On our 13th day, Thursday, we were able to open our bank account with our new NIF numbers.  Now that these important things were finished we could “run to S.E.F.”  Not exactly.   I found out that we had to call and get an appointment.  We needed to get in before the end of May when our visas expire.  I finally got someone on the line at the S.E.F office and we were given an appointment for November 21st!  I was very concerned but the agent told me that they are behind; however, since we called before our expiration date we would be ok.  Phew!!!  We received an email with our dates that we’ll have to carry with us all the time after this month.

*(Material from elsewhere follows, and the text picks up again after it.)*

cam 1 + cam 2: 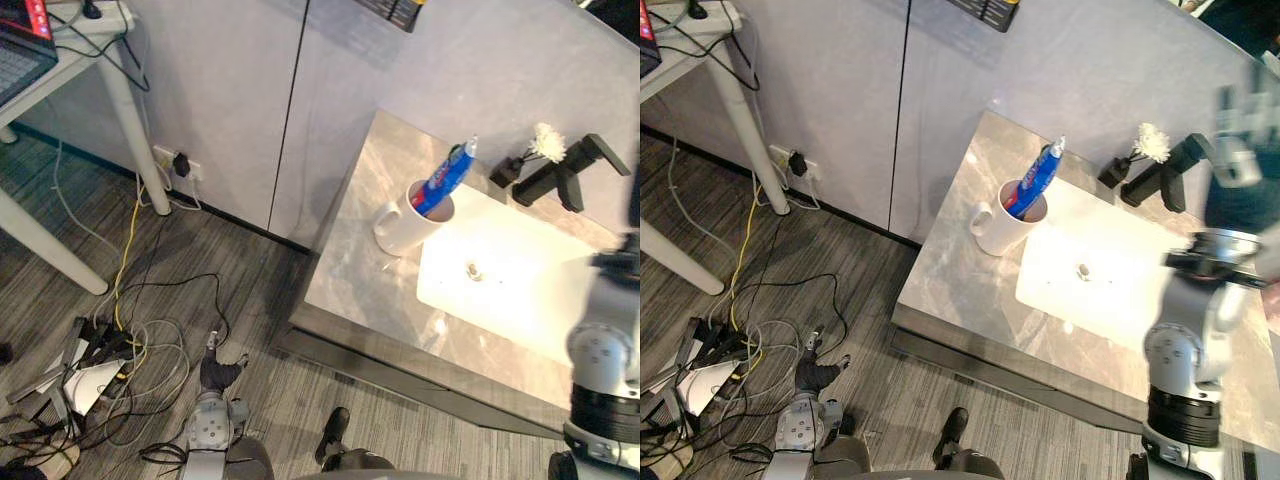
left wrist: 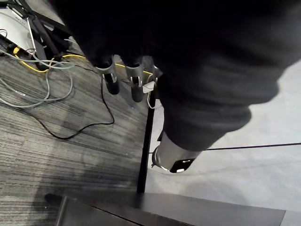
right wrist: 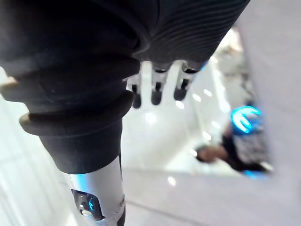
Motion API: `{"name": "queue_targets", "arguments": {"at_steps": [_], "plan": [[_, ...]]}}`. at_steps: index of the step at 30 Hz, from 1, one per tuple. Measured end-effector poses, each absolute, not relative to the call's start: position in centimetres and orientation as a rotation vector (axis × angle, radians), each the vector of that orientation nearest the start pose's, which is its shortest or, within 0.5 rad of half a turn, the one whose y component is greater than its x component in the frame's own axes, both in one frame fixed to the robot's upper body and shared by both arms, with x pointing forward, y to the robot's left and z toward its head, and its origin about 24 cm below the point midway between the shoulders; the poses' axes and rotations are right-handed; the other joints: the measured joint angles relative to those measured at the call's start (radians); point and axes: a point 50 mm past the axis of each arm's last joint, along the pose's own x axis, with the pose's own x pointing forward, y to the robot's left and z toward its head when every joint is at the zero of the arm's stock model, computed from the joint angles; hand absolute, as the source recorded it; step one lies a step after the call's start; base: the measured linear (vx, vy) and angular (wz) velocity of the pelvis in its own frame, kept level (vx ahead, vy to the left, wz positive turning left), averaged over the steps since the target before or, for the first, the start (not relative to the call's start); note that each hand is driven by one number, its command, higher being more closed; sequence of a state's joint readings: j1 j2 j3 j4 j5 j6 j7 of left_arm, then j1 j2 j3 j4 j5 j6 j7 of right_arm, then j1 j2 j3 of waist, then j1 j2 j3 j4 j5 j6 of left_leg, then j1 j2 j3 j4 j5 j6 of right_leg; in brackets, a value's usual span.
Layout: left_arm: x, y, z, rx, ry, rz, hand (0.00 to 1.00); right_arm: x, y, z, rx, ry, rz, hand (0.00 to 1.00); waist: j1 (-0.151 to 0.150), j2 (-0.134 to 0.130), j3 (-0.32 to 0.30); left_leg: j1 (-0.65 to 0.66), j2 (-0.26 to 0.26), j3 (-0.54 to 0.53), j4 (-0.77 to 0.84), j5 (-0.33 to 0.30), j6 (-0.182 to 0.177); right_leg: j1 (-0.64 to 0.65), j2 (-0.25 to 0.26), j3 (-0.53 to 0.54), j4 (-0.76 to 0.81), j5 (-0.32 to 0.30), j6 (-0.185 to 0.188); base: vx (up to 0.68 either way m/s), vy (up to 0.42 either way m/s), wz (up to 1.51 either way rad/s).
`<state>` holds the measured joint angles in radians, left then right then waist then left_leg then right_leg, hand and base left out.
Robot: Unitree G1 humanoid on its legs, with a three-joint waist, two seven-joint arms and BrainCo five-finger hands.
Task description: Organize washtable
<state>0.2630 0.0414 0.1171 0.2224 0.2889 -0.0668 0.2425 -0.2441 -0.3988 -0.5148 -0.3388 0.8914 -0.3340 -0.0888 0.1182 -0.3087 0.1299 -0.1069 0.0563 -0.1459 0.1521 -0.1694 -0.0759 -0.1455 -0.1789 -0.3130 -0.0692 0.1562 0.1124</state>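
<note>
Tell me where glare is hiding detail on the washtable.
Left eye view: the sink basin glows white, only its drain readable; mug and toothpaste tube read fine. Right wrist view: bright specks on the white surface past the right hand.

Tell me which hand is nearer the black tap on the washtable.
Right. The right hand is raised over the washtable, close by the black tap. The left hand hangs low over the floor, off its front left corner.

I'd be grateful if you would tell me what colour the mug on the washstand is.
White. The mug shows best in the left eye view.
</note>
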Motion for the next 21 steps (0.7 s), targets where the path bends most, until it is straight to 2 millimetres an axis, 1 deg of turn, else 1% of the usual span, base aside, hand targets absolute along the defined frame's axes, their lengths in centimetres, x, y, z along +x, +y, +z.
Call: {"name": "queue_targets", "arguments": {"at_steps": [1, 2, 3, 4, 5, 6, 7, 8, 9, 10, 11, 13, 14, 15, 16, 17, 18, 19, 20, 21], "plan": [[16.8, 21.4, -5.3, 0.373, 0.409, 0.358, 0.00, 19.4, -31.5, 24.4, 0.475, -1.163, -0.357, 0.00, -0.006, 0.005, -0.002, 0.001, 0.000, 0.007, 0.005, -0.003, 0.002, -0.001, 0.000, 0.007, 0.001, 0.000, -0.001, -0.04, 0.009, -0.19], [16.7, 21.5, -5.5, 0.374, 0.420, 0.365, 0.00, 18.7, -32.1, 24.4, 0.461, -1.186, -0.418, 0.00, -0.011, 0.008, -0.005, 0.004, 0.000, 0.011, 0.005, -0.004, 0.002, -0.001, 0.000, 0.011, 0.002, 0.001, -0.001, -0.02, 0.010, -0.13], [16.2, 21.8, -6.0, 0.375, 0.449, 0.378, 0.00, 17.6, -33.0, 24.4, 0.427, -1.220, -0.518, 0.00, -0.026, 0.019, -0.014, 0.007, -0.001, 0.014, 0.005, -0.005, 0.003, 0.000, 0.000, 0.013, 0.003, 0.001, -0.001, 0.00, 0.009, -0.13], [15.8, 21.9, -6.6, 0.376, 0.480, 0.386, 0.00, 16.4, -33.8, 24.2, 0.364, -1.232, -0.633, 0.00, -0.035, 0.033, -0.027, 0.011, 0.000, 0.019, 0.005, -0.007, 0.002, -0.001, 0.000, 0.018, 0.003, 0.000, -0.001, 0.01, 0.007, -0.12], [15.6, 21.9, -6.9, 0.376, 0.493, 0.388, 0.00, 15.9, -34.1, 24.0, 0.326, -1.228, -0.691, 0.00, -0.043, 0.040, -0.034, 0.013, 0.000, 0.021, 0.005, -0.008, 0.003, 0.000, 0.001, 0.019, 0.003, 0.000, -0.001, 0.02, 0.007, -0.13], [15.2, 22.0, -7.3, 0.376, 0.516, 0.390, 0.00, 15.1, -34.4, 23.6, 0.230, -1.198, -0.808, 0.00, -0.051, 0.058, -0.048, 0.016, 0.000, 0.026, 0.005, -0.010, 0.003, -0.001, 0.002, 0.023, 0.003, 0.000, -0.002, 0.02, 0.006, -0.19], [15.0, 22.0, -7.7, 0.373, 0.537, 0.391, 0.00, 14.6, -34.7, 22.9, 0.125, -1.144, -0.913, 0.00, -0.053, 0.076, -0.061, 0.021, 0.002, 0.039, 0.006, -0.015, 0.004, -0.002, 0.004, 0.036, 0.003, 0.000, -0.002, 0.01, 0.007, -0.25], [14.8, 22.0, -7.9, 0.371, 0.546, 0.391, 0.00, 14.4, -34.8, 22.4, 0.075, -1.103, -0.957, 0.00, -0.053, 0.085, -0.066, 0.027, 0.003, 0.045, 0.006, -0.017, 0.004, -0.002, 0.005, 0.043, 0.003, 0.000, -0.002, 0.01, 0.009, -0.31], [14.5, 21.9, -8.3, 0.362, 0.567, 0.394, 0.00, 14.0, -34.9, 21.0, -0.028, -0.992, -1.043, 0.00, -0.054, 0.104, -0.084, 0.034, 0.005, 0.056, 0.006, -0.021, 0.003, -0.001, 0.007, 0.052, 0.002, 0.000, -0.002, 0.01, 0.006, -0.25], [14.3, 21.8, -8.6, 0.346, 0.580, 0.402, 0.00, 13.7, -35.1, 19.7, -0.105, -0.894, -1.111, 0.00, -0.055, 0.116, -0.095, 0.039, 0.007, 0.063, 0.006, -0.023, 0.004, -0.001, 0.009, 0.058, 0.002, 0.000, -0.002, 0.02, 0.006, -0.31], [13.9, 21.7, -9.0, 0.311, 0.604, 0.424, 0.00, 13.0, -35.3, 16.9, -0.192, -0.707, -1.215, 0.00, -0.054, 0.133, -0.105, 0.052, 0.009, 0.075, 0.006, -0.028, 0.004, 0.005, 0.012, 0.071, 0.002, 0.000, -0.002, 0.01, 0.002, -0.23], [13.6, 21.5, -9.3, 0.283, 0.621, 0.433, 0.00, 12.0, -35.4, 14.6, -0.233, -0.557, -1.306, 0.00, -0.057, 0.143, -0.112, 0.060, 0.012, 0.082, 0.007, -0.031, 0.006, 0.009, 0.015, 0.074, 0.002, -0.001, -0.002, 0.00, -0.002, -0.17], [13.3, 21.3, -9.5, 0.263, 0.629, 0.440, 0.00, 11.1, -35.3, 12.0, -0.270, -0.401, -1.371, 0.00, -0.060, 0.150, -0.116, 0.074, 0.017, 0.095, 0.013, -0.038, 0.005, 0.020, 0.019, 0.081, 0.003, -0.002, -0.005, -0.01, -0.001, -0.21], [13.1, 21.0, -9.6, 0.247, 0.639, 0.444, 0.00, 10.3, -35.1, 10.3, -0.282, -0.296, -1.414, 0.00, -0.057, 0.156, -0.118, 0.083, 0.023, 0.105, 0.026, -0.049, 0.004, 0.030, 0.025, 0.088, 0.005, -0.005, -0.009, -0.02, 0.002, -0.36], [12.6, 20.7, -9.9, 0.231, 0.654, 0.447, 0.00, 9.2, -34.6, 8.3, -0.273, -0.184, -1.464, 0.00, -0.056, 0.167, -0.123, 0.093, 0.033, 0.126, 0.047, -0.068, 0.004, 0.040, 0.034, 0.098, 0.011, -0.016, -0.023, -0.06, 0.006, -0.39], [12.3, 20.5, -10.0, 0.211, 0.664, 0.451, 0.00, 8.3, -34.1, 7.0, -0.257, -0.113, -1.500, 0.00, -0.056, 0.176, -0.127, 0.095, 0.041, 0.136, 0.064, -0.085, 0.003, 0.047, 0.038, 0.095, 0.016, -0.025, -0.025, -0.06, 0.007, -0.43], [12.1, 20.2, -10.2, 0.200, 0.672, 0.453, 0.00, 7.5, -33.6, 5.9, -0.241, -0.049, -1.526, 0.00, -0.053, 0.185, -0.128, 0.105, 0.049, 0.153, 0.081, -0.100, 0.004, 0.055, 0.040, 0.094, 0.019, -0.033, -0.019, -0.06, 0.015, -0.52], [11.6, 19.9, -10.4, 0.182, 0.686, 0.458, 0.00, 7.1, -32.9, 4.5, -0.235, 0.024, -1.525, 0.00, -0.052, 0.200, -0.136, 0.113, 0.056, 0.178, 0.094, -0.114, 0.005, 0.052, 0.042, 0.081, 0.030, -0.035, -0.021, -0.02, 0.018, -0.62], [11.4, 19.6, -10.6, 0.167, 0.696, 0.458, 0.00, 7.0, -32.5, 3.0, -0.233, 0.100, -1.497, 0.00, -0.059, 0.209, -0.139, 0.123, 0.062, 0.200, 0.105, -0.124, 0.007, 0.052, 0.039, 0.067, 0.038, -0.034, -0.021, -0.02, 0.019, -0.60], [11.3, 19.5, -10.7, 0.162, 0.705, 0.454, 0.00, 7.0, -32.2, 2.2, -0.229, 0.143, -1.481, 0.00, -0.060, 0.213, -0.140, 0.126, 0.065, 0.211, 0.108, -0.128, 0.007, 0.050, 0.039, 0.067, 0.041, -0.034, -0.021, -0.02, 0.013, -0.52]]}}
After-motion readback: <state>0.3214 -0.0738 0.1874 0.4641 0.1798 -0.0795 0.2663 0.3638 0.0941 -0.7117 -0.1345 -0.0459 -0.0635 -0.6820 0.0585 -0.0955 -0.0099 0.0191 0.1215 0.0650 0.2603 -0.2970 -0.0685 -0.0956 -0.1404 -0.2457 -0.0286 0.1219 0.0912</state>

All that’s left to do now is get a car and organize and furnish our apartment.   Oh yes… and start to work because we’ve already spent a lot of money.

All moved in

Patience… patience… patience

Everything in Portugal takes time.  You have to make an appointment or take a number and wait or make an appointment and when you get there take a number and wait.  So even though it seems that the tasks are few, they can take hours to finish.  For example, getting our NIF took three hours; signing the lease took an hour and a half; getting a bank account took another three hours; getting internet took an hour, etc.  Portugal does not do much business over the phone or online like in the states, where in 20 minutes you have a bank account open and utilities in your name and you’re good to go.  This was the challenge in trying to get everything done as quickly as possible.  Every country has it’s challenges but Jehovah keeps proving to us that he is behind this move.  If you’re reading this blog because you are also looking to serve where the need is greater, don’t fear.  Jehovah will help you.  You won’t t be alone.